I do have a couple of gasoline generators (easily carried 900W and heavy 4500W) which could be used if the modified sine inverter is insufficient. I think single-RPM analog generators are sine wave by nature. But the inverter is preferred, so I can run it from the car more easily for parties.

--
Possible lamp option:

I sent an email to my various friends asking for leads on big projectors. I learned of a working used commercial projector that uses a *330W Ushio NSHA Mercury Short Arc Lamp*, which I might be able to buy. Service manual with schematics, too. I couldn't find specs for the lamp itself, so don't know lamp lumens. Anybody know?

Is it reasonable to assume that this type of lamp can run vertical, without dying in a very short time, if well cooled?

I am thinking of offering a couple hundred bucks for this projector, but maybe I should offer more. While that lamp is on the low end of what BVH recommends, it seems to be at the high end for single-lamp A/V projector power. It might be a very good value for short arc lumens/dollar, compared to buying a lab power supply and lamp separately. Maybe that used projector is worth a few hundred dollars to me in light power. 

The most reasonable used Oriel power supply I saw today with 500W capacity is $550 (Oriel 68811 on the big auction site) without a lamp, so the projector is probably worth a few hundred easily, by comparison, if it is suitable. 1KW Oriels are going for 3x that much.

--

Bill, I am VERY jealous of your VSS-3!! I wish I had such nice hardware to work with. In fact, your old thread about acquiring it was one inspiration for my 2 year online search for anything with a good reflector.
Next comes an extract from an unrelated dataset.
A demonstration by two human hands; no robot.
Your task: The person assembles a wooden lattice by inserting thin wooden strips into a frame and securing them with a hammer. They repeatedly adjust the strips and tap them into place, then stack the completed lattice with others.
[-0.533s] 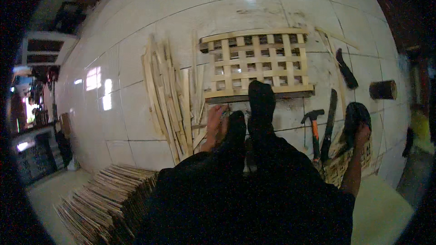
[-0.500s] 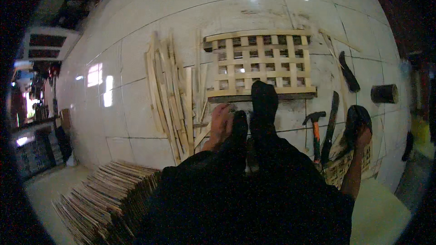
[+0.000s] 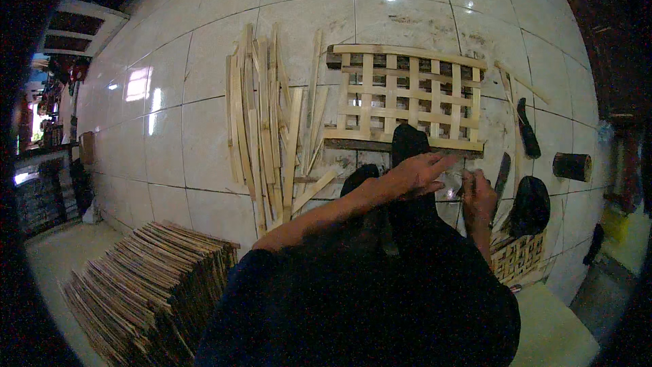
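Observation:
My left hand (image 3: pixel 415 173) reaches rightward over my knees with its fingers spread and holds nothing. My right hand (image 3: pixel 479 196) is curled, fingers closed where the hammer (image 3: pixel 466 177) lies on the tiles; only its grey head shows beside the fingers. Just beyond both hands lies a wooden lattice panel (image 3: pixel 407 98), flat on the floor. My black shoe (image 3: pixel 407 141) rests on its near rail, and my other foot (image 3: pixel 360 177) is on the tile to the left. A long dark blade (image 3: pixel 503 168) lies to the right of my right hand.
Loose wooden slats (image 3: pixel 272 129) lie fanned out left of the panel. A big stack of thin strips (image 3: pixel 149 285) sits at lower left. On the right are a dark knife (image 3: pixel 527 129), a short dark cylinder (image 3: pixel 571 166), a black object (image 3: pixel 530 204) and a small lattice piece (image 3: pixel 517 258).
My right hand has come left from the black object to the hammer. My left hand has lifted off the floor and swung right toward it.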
It showed such things are sometimes attainable. But VSS-3 bring big money, and I never found one that seemed reachable, so I am building from scratch. I hope that the info shared here will help you in your quest to find a suitable lamp system to finally bring it to life! It is very hard to find a 'plug and play' recommendation, and such lamps need careful operation, thus my tendency to start with a salvaged projector system so everything plays nice, electrically and thermally. On the other hand, there are some really well documented builds here that either of us could duplicate, if time and funds allow. But they tend to be seriously high end stuff. CPF attracts the big dogs of the DIY lighting world, doesn't it? Nice to have them to learn from.

--

I'm off to work on the mounting hardware. Should have a few more pics later today.


----------



## BVH

*Re: Scored a Nice 16" Parabolic Reflector. HID or Short Arc? Test Beamshots w/ HID.*

When I machine lamp adapters to fit over a lamp base, I shoot for about .0005" clearance and end up somewhere between .0005" and .001". I assume you will build some sort of 3 to 4-leg spider to provide support for and an adjustment mechanism for the front of the lamp you settle on. As long as the front is supported, that up-to .001" adapter clearance in the back will not result in any significant focusing issues. As far as upward shinning of the light (which we all want to do), most SA searchlights I have and have seen place the Anode (the bigger, more massive electrode) in the rear of the reflector so that when the light is pointed down from an aircraft, boat, what-have-you, the brunt of the arc flame which naturally rises is against it. Reverse that scenairo and there is some amount of tendency for some of the effect of the flame heat to be directed back towards the small, thin Cathode which does some damage and results in less lamp life. That's the theoretical and now to the real-world for us enthusiasts. I've talked a few times with my contacts at Advanced Radiation Corp (my obsolete lamp supplier) about this issue and I have specifically asked them about pointing my Spectrolab lights (they make the OEM lamps) up as much as 60 degrees above the horizontal and the answer is pretty much what I just wrote - You will technically shorten the life of the lamp but if you're starting with a 1000 hour lamp, you might still get 300 - 500 hours of good life out of it if it's life is spent pointing up. They do caution to not run it for excessively long times when only pointing up. They say pointing horizontal won't shorten life by much. With Mercury Xenon, the amount of cooling is more critical as you may have read in Getlit's Nightsword thread. Too much and you won't get full Lumens output.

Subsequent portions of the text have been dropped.